第13話 JPEG2000苦闘す

 昼ギツネ課長に期待した自分が馬鹿だったと身に染みた。

 昔の知り合いに有限会社設立のお知らせを出して仕事はないかと訊いてみる。


 それならと半年分の仕事を出してくれた。

 相手の会社の社長さんは、かってF社で最初のパソコンが創られたときのソフト部隊のリーダーだ。内部で使用するためのAPI(プログラム呼び出しインタフェース)のパスワードに自分の苗字を使っていて、それがバレた結果、知る人ぞ知る〇〇〇〇コマンドという命名がされてしまったという人だ。

 このコマンドを使うと高速なグラフィック呼び出しができるのでマニアによって実に広く使われることになった。


 貰った仕事は当時オープン規格として発表されたJPEG2000という画像圧縮解凍規格だ。

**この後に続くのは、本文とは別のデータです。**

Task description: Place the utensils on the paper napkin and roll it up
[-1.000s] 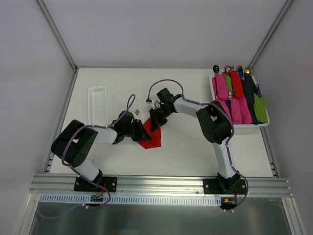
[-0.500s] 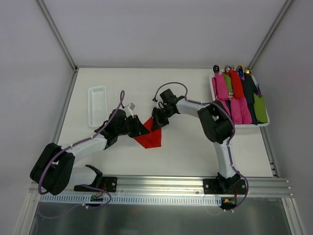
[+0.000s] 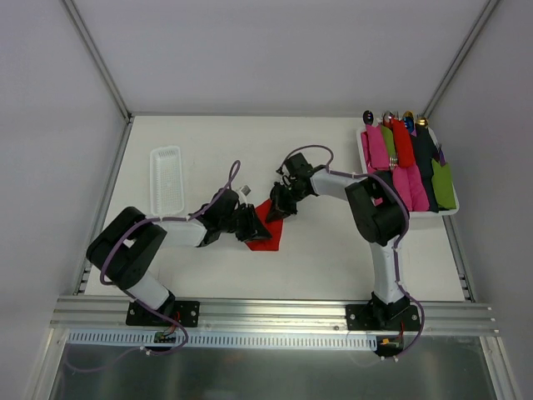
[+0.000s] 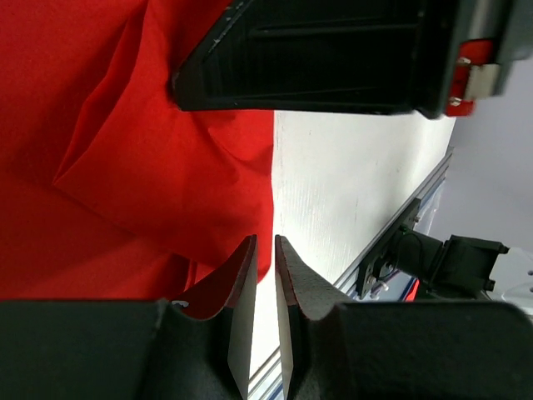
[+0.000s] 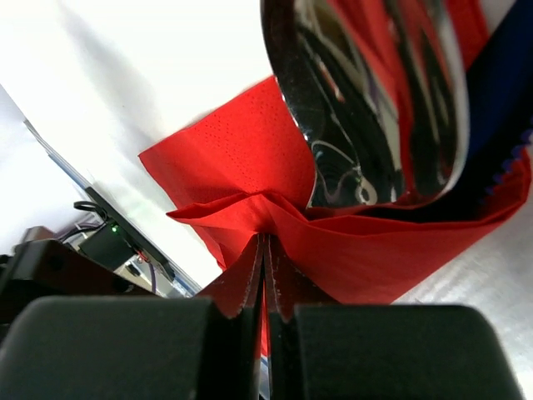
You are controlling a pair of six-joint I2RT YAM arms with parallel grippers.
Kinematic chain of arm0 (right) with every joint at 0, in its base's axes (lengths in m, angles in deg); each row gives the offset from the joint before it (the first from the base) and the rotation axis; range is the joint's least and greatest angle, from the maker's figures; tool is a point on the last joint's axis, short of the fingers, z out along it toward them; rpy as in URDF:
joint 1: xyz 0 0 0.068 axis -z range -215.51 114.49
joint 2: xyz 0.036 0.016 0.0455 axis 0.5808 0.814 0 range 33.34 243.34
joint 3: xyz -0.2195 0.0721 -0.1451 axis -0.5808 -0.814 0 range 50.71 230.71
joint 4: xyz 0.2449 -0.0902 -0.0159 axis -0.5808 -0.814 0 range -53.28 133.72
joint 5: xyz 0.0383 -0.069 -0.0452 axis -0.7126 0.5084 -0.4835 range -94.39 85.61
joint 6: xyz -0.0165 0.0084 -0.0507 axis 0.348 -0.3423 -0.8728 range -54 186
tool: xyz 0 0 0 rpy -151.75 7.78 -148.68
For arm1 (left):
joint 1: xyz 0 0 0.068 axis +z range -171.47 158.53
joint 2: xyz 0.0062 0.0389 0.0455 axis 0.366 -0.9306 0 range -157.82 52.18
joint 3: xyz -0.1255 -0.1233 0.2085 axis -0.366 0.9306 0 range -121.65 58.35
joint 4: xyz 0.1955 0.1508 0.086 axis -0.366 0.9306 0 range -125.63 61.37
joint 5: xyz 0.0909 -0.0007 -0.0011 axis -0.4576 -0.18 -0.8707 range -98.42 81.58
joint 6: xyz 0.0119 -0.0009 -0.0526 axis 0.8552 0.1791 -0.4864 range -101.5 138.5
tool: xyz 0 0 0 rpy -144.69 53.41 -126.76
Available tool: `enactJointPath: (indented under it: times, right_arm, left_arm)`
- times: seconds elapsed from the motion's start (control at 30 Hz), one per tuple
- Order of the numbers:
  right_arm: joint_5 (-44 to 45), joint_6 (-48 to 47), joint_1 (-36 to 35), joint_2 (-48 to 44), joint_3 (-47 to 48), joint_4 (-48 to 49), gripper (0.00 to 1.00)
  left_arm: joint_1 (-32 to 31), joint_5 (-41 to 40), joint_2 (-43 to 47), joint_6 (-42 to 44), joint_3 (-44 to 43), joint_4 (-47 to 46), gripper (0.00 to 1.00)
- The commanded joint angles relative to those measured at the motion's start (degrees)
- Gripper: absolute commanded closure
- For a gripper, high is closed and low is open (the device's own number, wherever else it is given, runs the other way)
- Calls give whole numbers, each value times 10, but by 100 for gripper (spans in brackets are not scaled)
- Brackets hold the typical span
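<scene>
The red paper napkin (image 3: 266, 230) lies crumpled mid-table between both grippers. My right gripper (image 3: 280, 207) is shut on a raised fold of the paper napkin (image 5: 250, 179); in the right wrist view (image 5: 265, 239) its pads pinch the paper. A shiny spoon bowl (image 5: 366, 100), one of the utensils, lies on the paper just beyond that fold. From above the utensils are hidden. My left gripper (image 3: 250, 225) is at the napkin's left side. Its jaws (image 4: 265, 242) stand a narrow gap apart over the edge of the napkin (image 4: 158, 158), with bare table showing between them.
A white ribbed tray (image 3: 166, 179) lies at the back left. A white tray (image 3: 416, 213) at the back right holds several rolled bundles in pink, red, green and dark colours. An aluminium rail (image 3: 266, 312) runs along the near edge.
The left jaws have parted from shut to a narrow gap, and that arm has folded back at the napkin's left side. The right gripper and the napkin have shifted slightly right.
</scene>
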State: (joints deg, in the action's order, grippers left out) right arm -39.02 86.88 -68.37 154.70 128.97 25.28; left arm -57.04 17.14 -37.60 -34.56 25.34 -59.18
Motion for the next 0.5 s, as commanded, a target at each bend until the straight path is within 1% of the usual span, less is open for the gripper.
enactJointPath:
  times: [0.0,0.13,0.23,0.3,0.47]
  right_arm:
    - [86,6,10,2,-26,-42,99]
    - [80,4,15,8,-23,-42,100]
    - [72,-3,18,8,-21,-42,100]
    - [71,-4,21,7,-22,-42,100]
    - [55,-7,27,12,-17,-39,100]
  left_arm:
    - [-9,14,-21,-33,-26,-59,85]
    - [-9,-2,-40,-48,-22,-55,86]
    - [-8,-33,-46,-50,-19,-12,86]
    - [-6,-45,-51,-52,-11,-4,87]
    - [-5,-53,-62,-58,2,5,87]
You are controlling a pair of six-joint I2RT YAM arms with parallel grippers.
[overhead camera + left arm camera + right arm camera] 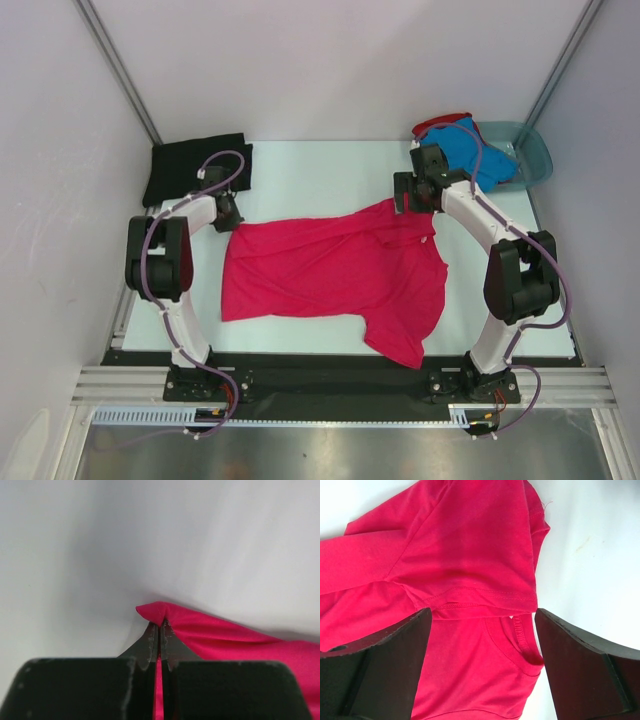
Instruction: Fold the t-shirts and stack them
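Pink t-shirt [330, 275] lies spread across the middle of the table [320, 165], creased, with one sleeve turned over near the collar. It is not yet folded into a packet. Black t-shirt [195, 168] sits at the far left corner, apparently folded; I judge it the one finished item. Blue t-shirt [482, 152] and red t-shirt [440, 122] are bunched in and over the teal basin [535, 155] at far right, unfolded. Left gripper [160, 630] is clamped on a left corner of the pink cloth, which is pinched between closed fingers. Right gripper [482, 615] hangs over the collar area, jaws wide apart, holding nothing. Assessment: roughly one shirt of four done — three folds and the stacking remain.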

 そこのフォーラムから英語の企画書を購入して作業にかかる。

 400ページぐらいの内容だ。苦労して英語を読み解く。

 ファームのプログラマは英語を書くことと話すことはできないが読むことだけはできる。大概のマニュアルや設計書は英語表記だからだ。ひどいのになると日本の会社の製品なのにマニュアルは英語というものまである。

 日本で製品を売りたいなら日本語マニュアルをつけるべきなのだが、こういうメーカーの上層部はそこまで頭が回らないらしい。人間は高い場所に上るとその知性は速やかに蒸発する。


 しかしこのJPEG2000のマニュアルは実に難物だった。

 出来が物凄く悪いのだ。

 まず何といっても技術書にも関わらず図表がほとんどない。

 例えば道案内を考えてみよう。複雑な道順も地図にしてしまえば一目瞭然である。これをすべて言葉だけで説明すると大変に難解なものになる。

 左に曲がって五番目の角を右に行き、行く手にポストが見えたら近くの店を探すそして・・。

 こんな感じだ。そしてこの企画書もそんな風に複雑な操作をすべて言葉だけで説明していた。読みにくいし何よりも誤解されやすい。

 通常あちらの公開技術文書は説明のプロであるテクニカルライターを使うがこの規格書は間違いなくただの技術者それもすごく頭の悪い人間が書いたものだ。開発現場での仕事の押し付け合いが目に見えるようだ。

 何度読み返しても構造が見えてこない。

 お陰で最初の一カ月は物凄く辛いものになった。